On the plus side, many city residents have found these cabins preferable to the large encampments they see near their neighborhoods and how these cabins are a better option than seeing people go without basic shelter. Moreover, residents have supported the program, and start-up costs for the most recent Oak Street cabin site were fully covered via donations by Oakland residents. The community cabin idea has even appeared in other states and jurisdictions such as Detroit, Michigan, and Syracuse, New York, to name a few.
The Oakland Community Cabins program seeks to address two of Oakland’s most pressing housing policy issues: advancing racial equity in housing and unsheltered homelessness. In 2018 Oakland released the Oakland’s 2018 Equity Indicators Report: Measuring Change Toward Greater Equity in Oakland. Oakland’s Equity Indicators Report found “Homelessness” to be the city’s lowest-scoring indicator, receiving the lowest equity score possible of 1. According to the city of Oakland’s research and analysis, “African Americans were 41.76 times more likely than Asians to be homeless” as 70 percent of Oakland’s homeless population is African-American.

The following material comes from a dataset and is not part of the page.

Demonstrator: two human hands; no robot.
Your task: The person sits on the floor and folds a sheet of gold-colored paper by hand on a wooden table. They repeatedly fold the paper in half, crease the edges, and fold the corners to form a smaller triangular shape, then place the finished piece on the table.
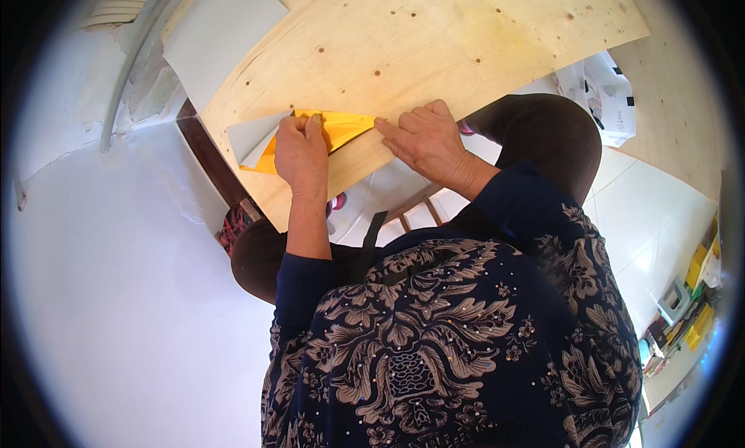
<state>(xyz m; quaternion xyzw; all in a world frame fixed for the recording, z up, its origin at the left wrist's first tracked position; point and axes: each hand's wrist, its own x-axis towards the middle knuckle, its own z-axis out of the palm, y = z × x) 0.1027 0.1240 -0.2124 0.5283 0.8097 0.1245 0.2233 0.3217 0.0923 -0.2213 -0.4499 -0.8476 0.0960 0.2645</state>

Furthermore, the Community Cabin Program is one of Oakland’s most recent efforts to support the area’s unsheltered population. The program represents a cost-effective and resource-efficient policy to address the long-standing problem. Unlike previous policies and programs, this program demonstrates Oakland’s creativity by using public land and harnessing the power of community and private stakeholders to support the jurisdiction’s homeless population.
The program is also unique in that it not only addresses the immediate concerns of homelessness but also provides participants with support in other areas, such as education, unemployment, housing affordability, etc. Community Cabins helps to address these problems by not only providing shelter, but other resources that residents may not have access to.